Finally a solution

By Mike Hall, December 19, 2015

The XMark Theatre chain has long been recognized as a leader in movie management circles. They brought us reserved seating with waiters, free popcorn and drinks, and online purchasing of tickets. Their latest invention was announced by Cody (head usher) tonight as he introduced the film Bridge of Spies starring Tom Hanks. He reinforced the fact that the theatre highly supports the idea of no cell phone use which includes no texting after the previews. What came next was a shocker. Cody said that XMark had decided to act on a suggestion from a very young former moviegoer and rollout a revolutionary plan in early 2016. He noted that the chain had never really been serious about a no tolerance policy of
cretin patrons who disrupt everyone within ten yards of them by incessant and obnoxious popcorn bag noise. ‘This…..he said, is about to change.
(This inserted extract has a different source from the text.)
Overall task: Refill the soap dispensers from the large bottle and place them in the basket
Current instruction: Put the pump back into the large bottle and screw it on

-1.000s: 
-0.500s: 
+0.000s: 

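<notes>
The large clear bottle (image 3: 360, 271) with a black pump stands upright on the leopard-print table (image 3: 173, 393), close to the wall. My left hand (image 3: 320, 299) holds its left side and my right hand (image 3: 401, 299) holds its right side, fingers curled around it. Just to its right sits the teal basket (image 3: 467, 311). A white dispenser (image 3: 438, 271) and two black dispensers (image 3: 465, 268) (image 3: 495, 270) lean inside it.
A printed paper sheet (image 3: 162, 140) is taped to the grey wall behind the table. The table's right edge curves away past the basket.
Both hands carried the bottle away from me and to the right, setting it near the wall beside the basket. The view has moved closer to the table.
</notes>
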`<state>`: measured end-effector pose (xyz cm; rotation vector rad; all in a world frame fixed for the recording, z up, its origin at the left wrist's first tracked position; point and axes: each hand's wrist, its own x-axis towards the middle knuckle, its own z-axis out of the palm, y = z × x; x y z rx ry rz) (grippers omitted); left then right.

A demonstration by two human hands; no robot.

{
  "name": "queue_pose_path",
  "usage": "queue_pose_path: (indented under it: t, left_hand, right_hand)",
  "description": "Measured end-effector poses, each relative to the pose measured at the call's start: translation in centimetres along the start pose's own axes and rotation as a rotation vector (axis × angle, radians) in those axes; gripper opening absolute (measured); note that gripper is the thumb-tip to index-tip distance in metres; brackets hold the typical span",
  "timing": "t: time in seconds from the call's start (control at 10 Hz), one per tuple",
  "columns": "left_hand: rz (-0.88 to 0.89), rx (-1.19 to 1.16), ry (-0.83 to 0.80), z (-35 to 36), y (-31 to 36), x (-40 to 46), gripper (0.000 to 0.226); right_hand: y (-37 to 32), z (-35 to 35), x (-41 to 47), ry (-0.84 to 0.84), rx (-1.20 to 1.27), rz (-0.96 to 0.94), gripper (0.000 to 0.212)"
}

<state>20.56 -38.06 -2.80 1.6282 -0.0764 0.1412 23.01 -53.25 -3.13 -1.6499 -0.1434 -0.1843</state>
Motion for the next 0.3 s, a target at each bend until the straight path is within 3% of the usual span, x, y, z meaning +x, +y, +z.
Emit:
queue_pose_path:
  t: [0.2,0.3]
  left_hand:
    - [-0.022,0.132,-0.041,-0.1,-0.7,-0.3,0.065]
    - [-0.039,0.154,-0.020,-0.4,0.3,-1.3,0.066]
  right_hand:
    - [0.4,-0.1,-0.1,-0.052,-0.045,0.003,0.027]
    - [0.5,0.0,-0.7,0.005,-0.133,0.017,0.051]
We will be installing keypads on each arm rest for your convenience. There will also be a retractable roof installed shortly after Christmas. Customers will be warned in the introduction that the moronic rustling of popcorn bags after previews will result in an ejection from the movie. Here’s how it works….anyone near the offending clueless patron can punch in the seat number of the fool
and the retractable roof will be activated. Once opened, the offender will be ejected in ten seconds like a fighter pilot in a doomed jet. Complimentary parachutes will be available to anyone who has a history of rudeness and intelligence rivaling the boxer Mike Tyson. We believe this will solve the problem and encourage folks to bring ear muffs and a heavy winter coat in case the ejection process is needed.

** the very young former moviegoer changed seat locations three times tonight in the first thirty minutes and spent the rest of the time in the lobby. The manager informed him that the Saturday before Christmas has always been designated as Moron at The Movie Night.